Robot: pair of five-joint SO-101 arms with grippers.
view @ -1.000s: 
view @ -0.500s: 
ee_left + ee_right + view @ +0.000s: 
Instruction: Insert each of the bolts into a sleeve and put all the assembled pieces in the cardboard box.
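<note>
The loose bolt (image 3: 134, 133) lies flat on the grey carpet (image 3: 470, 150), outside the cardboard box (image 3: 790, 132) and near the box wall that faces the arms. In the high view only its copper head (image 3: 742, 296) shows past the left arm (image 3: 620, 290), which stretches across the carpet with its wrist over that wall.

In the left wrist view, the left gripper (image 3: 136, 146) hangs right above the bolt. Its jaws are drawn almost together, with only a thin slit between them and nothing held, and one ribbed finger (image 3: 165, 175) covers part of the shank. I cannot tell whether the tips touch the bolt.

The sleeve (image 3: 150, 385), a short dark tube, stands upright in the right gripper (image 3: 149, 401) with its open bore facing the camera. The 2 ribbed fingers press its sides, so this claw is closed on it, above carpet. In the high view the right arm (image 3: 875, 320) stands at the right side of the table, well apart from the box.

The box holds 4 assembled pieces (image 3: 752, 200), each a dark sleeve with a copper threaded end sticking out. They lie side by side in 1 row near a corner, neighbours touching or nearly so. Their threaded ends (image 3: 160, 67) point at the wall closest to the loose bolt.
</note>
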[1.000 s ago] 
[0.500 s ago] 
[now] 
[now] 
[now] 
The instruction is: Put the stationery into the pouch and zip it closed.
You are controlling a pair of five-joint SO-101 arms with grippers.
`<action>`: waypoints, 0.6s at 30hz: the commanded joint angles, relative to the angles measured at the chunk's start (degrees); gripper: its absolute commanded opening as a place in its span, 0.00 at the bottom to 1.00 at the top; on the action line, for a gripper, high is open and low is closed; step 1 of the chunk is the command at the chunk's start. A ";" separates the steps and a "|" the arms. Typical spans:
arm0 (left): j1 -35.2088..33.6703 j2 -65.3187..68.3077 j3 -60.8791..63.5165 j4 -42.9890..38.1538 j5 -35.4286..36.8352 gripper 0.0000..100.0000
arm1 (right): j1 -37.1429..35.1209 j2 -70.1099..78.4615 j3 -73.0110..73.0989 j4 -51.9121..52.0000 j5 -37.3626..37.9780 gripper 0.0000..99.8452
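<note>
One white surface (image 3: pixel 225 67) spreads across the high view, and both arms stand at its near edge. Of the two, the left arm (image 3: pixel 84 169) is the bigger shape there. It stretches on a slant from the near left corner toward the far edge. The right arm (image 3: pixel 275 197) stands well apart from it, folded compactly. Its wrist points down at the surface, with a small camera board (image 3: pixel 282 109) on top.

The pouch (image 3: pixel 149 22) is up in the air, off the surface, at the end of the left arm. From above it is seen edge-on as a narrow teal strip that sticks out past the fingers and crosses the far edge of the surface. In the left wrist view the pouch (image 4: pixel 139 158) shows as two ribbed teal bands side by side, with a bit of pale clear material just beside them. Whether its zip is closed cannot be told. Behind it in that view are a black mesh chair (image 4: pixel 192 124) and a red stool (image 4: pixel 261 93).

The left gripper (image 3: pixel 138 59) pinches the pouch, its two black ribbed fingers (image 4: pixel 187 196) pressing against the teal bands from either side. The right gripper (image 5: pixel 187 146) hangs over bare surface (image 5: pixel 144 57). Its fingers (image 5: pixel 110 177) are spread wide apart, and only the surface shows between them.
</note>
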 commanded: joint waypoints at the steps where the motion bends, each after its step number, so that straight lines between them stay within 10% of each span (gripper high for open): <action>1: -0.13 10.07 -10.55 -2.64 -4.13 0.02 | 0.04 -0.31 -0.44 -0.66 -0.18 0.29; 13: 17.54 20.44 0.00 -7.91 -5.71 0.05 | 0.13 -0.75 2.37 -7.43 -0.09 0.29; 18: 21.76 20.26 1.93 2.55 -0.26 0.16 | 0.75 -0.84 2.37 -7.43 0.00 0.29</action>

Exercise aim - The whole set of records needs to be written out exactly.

Expected answer -
Robot: pair of five-joint SO-101 arms with grippers.
view @ -1.000s: 
view @ -0.500s: 
ee_left + ee_right + view @ +0.000s: 
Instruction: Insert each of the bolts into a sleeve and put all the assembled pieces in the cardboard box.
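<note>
The loose bolt (image 3: 134, 133) lies flat on the grey carpet (image 3: 470, 150), outside the cardboard box (image 3: 790, 132) and near the box wall that faces the arms. In the high view only its copper head (image 3: 742, 296) shows past the left arm (image 3: 620, 290), which stretches across the carpet with its wrist over that wall.

In the left wrist view, the left gripper (image 3: 136, 146) hangs right above the bolt. Its jaws are drawn almost together, with only a thin slit between them and nothing held, and one ribbed finger (image 3: 165, 175) covers part of the shank. I cannot tell whether the tips touch the bolt.

The sleeve (image 3: 150, 385), a short dark tube, stands upright in the right gripper (image 3: 149, 401) with its open bore facing the camera. The 2 ribbed fingers press its sides, so this claw is closed on it, above carpet. In the high view the right arm (image 3: 875, 320) stands at the right side of the table, well apart from the box.

The box holds 4 assembled pieces (image 3: 752, 200), each a dark sleeve with a copper threaded end sticking out. They lie side by side in 1 row near a corner, neighbours touching or nearly so. Their threaded ends (image 3: 160, 67) point at the wall closest to the loose bolt.
</note>
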[1.000 s ago] 
[0.500 s ago] 
[now] 
[now] 
[now] 
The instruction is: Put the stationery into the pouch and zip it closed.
You are controlling a pair of five-joint SO-101 arms with grippers.
`<action>`: waypoints, 0.6s at 30hz: the commanded joint angles, relative to the angles measured at the chunk's start (degrees); gripper: its absolute commanded opening as a place in its span, 0.00 at the bottom to 1.00 at the top; on the action line, for a gripper, high is open and low is closed; step 1 of the chunk is the command at the chunk's start. A ";" separates the steps and a "|" the arms. Typical spans:
arm0 (left): j1 -35.2088..33.6703 j2 -65.3187..68.3077 j3 -60.8791..63.5165 j4 -42.9890..38.1538 j5 -35.4286..36.8352 gripper 0.0000..100.0000
arm1 (right): j1 -37.1429..35.1209 j2 -70.1099..78.4615 j3 -73.0110..73.0989 j4 -51.9121..52.0000 j5 -37.3626..37.9780 gripper 0.0000..99.8452
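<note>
One white surface (image 3: pixel 225 67) spreads across the high view, and both arms stand at its near edge. Of the two, the left arm (image 3: pixel 84 169) is the bigger shape there. It stretches on a slant from the near left corner toward the far edge. The right arm (image 3: pixel 275 197) stands well apart from it, folded compactly. Its wrist points down at the surface, with a small camera board (image 3: pixel 282 109) on top.

The pouch (image 3: pixel 149 22) is up in the air, off the surface, at the end of the left arm. From above it is seen edge-on as a narrow teal strip that sticks out past the fingers and crosses the far edge of the surface. In the left wrist view the pouch (image 4: pixel 139 158) shows as two ribbed teal bands side by side, with a bit of pale clear material just beside them. Whether its zip is closed cannot be told. Behind it in that view are a black mesh chair (image 4: pixel 192 124) and a red stool (image 4: pixel 261 93).

The left gripper (image 3: pixel 138 59) pinches the pouch, its two black ribbed fingers (image 4: pixel 187 196) pressing against the teal bands from either side. The right gripper (image 5: pixel 187 146) hangs over bare surface (image 5: pixel 144 57). Its fingers (image 5: pixel 110 177) are spread wide apart, and only the surface shows between them.
</note>
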 commanded: joint waypoints at the steps where the motion bends, each after its step number, so that straight lines between them stay within 10% of each span (gripper high for open): <action>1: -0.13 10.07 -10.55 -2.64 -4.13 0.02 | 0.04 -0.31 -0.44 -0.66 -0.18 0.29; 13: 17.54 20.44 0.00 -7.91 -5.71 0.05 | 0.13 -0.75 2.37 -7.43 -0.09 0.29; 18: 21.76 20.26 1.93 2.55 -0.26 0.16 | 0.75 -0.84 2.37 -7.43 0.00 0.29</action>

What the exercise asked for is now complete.